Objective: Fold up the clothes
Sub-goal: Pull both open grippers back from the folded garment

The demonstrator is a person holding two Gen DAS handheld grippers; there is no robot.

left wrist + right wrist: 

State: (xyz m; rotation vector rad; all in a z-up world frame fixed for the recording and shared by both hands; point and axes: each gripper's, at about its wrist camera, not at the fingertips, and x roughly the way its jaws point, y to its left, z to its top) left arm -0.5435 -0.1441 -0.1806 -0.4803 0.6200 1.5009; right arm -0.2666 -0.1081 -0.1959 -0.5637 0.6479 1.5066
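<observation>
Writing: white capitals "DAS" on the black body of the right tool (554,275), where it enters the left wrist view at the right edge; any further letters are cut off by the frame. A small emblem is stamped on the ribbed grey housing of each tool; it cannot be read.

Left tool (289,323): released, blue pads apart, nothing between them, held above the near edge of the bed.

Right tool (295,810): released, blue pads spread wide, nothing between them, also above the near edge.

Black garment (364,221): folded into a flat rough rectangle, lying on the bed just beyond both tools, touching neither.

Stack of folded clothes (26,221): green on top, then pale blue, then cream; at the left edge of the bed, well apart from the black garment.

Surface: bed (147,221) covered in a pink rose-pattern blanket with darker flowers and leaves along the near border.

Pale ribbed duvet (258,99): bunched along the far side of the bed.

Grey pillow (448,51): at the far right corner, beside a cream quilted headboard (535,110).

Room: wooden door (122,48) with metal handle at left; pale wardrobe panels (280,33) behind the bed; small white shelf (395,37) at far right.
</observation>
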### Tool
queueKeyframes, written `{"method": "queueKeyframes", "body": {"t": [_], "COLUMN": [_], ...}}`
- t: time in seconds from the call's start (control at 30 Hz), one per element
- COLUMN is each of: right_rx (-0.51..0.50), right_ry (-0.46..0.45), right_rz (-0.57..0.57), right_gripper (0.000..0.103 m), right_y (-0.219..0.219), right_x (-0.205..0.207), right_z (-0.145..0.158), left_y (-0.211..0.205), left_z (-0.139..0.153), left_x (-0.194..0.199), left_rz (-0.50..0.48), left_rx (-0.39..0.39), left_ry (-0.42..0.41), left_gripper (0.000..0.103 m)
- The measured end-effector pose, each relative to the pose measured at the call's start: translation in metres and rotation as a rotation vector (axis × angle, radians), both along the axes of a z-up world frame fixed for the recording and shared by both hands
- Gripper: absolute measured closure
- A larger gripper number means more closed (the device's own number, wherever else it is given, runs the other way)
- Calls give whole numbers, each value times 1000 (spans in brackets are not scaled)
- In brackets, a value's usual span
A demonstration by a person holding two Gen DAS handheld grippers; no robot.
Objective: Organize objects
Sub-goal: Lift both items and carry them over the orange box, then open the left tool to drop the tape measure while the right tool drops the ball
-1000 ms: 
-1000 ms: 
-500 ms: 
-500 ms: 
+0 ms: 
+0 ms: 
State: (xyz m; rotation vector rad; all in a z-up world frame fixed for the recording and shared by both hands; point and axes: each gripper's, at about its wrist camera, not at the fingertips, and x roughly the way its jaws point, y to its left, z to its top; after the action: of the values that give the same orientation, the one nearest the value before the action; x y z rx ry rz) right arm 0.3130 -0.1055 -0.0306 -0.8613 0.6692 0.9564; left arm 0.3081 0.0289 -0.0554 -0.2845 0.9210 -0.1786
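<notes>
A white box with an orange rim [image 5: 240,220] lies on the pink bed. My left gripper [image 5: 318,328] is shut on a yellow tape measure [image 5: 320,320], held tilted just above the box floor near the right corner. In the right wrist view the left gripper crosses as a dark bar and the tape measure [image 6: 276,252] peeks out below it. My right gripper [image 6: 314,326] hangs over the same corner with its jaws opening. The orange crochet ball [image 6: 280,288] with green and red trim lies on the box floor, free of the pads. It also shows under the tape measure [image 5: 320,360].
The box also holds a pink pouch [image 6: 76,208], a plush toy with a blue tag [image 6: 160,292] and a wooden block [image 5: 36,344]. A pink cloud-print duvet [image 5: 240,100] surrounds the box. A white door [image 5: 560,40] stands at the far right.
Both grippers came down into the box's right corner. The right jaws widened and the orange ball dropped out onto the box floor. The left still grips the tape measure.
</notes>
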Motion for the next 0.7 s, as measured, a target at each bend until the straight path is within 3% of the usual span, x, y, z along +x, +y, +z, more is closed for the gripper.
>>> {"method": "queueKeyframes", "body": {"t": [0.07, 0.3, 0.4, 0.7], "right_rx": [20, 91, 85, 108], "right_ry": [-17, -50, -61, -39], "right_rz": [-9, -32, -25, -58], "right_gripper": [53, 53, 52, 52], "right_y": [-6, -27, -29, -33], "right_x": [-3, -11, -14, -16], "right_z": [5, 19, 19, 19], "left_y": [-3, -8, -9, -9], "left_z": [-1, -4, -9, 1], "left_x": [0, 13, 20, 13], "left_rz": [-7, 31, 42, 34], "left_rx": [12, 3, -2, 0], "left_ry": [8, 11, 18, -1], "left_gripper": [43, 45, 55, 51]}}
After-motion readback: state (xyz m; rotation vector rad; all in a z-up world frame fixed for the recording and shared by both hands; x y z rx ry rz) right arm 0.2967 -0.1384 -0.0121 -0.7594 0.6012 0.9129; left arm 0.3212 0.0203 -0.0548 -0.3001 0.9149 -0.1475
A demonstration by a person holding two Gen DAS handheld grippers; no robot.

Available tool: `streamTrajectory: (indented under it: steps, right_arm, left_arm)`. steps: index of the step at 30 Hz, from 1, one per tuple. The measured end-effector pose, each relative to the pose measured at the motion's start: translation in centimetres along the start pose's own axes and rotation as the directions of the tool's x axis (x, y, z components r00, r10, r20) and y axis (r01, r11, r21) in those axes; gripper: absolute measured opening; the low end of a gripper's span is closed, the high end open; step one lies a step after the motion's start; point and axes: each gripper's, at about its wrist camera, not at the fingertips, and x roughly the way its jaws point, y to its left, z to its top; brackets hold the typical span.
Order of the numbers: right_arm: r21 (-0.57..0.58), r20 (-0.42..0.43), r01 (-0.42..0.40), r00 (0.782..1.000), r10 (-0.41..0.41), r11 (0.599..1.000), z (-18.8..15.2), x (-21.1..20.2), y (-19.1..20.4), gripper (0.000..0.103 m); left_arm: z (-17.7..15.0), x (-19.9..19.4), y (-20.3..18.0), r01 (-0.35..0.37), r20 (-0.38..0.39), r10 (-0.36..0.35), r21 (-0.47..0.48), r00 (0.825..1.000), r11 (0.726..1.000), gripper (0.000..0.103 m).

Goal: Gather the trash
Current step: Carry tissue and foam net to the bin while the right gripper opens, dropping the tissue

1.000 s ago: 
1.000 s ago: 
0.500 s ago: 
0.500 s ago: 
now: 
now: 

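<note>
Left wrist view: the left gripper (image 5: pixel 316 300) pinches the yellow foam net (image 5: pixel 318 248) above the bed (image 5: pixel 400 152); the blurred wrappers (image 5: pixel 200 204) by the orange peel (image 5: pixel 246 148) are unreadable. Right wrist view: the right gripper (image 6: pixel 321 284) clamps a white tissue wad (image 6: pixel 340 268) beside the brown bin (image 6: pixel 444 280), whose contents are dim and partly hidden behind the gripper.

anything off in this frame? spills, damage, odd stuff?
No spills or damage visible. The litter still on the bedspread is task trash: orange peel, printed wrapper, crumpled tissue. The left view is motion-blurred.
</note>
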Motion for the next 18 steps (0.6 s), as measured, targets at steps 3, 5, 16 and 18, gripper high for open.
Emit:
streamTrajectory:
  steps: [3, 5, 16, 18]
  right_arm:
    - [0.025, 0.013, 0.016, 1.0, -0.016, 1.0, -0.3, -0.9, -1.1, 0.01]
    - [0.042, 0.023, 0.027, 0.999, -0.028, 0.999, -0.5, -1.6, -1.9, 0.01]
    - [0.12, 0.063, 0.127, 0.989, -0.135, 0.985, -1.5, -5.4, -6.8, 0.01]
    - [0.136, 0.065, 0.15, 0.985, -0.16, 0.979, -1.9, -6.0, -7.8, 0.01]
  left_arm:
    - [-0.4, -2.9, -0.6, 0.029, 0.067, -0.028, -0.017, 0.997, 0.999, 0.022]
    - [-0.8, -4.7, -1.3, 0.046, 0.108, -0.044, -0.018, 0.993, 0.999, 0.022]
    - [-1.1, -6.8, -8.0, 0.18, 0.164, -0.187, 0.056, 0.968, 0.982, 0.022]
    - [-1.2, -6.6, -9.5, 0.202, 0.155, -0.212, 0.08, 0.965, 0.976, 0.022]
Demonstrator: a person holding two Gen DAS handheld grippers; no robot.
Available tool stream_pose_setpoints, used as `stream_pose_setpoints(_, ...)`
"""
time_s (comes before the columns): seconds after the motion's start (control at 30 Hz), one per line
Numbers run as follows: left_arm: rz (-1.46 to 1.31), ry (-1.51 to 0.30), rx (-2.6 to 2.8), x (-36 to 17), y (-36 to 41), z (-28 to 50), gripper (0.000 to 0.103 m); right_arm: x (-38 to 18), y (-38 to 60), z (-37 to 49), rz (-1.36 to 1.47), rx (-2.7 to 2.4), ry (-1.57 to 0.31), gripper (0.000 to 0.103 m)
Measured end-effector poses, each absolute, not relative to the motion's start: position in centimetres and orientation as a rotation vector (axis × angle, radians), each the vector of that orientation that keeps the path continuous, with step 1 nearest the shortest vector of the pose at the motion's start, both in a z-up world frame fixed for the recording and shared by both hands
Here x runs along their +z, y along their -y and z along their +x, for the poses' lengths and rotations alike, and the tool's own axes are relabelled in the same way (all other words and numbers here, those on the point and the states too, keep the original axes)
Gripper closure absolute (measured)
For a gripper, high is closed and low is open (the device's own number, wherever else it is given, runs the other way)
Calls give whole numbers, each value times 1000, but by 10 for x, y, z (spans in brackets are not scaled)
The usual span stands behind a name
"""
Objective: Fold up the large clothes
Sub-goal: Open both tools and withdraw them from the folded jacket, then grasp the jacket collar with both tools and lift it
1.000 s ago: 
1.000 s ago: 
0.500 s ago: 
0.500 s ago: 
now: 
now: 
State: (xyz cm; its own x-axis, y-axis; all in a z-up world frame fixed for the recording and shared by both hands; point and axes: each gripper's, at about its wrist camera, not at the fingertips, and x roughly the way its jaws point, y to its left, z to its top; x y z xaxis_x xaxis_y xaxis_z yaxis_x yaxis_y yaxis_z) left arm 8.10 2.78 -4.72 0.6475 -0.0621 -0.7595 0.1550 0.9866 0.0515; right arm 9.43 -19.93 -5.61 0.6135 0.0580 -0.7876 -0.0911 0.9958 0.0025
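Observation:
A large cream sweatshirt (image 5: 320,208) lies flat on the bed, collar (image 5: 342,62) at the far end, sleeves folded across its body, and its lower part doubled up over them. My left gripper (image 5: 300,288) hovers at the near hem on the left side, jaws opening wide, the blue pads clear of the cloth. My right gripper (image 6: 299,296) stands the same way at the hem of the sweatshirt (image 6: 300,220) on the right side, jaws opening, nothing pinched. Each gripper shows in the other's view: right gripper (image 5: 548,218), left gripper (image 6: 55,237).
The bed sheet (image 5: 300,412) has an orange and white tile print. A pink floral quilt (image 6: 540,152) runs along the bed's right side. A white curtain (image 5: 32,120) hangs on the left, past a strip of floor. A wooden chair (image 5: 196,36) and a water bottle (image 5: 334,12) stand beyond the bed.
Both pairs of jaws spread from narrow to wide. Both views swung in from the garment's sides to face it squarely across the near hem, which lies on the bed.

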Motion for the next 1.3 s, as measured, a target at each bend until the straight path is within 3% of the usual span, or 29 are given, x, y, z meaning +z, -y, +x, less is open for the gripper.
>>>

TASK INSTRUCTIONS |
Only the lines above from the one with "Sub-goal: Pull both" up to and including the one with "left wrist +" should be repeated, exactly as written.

YOUR SOLUTION |
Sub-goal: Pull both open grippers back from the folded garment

The demonstrator is a person holding two Gen DAS handheld grippers; there is no robot.

left wrist + right wrist: 

The work on this exercise is finished.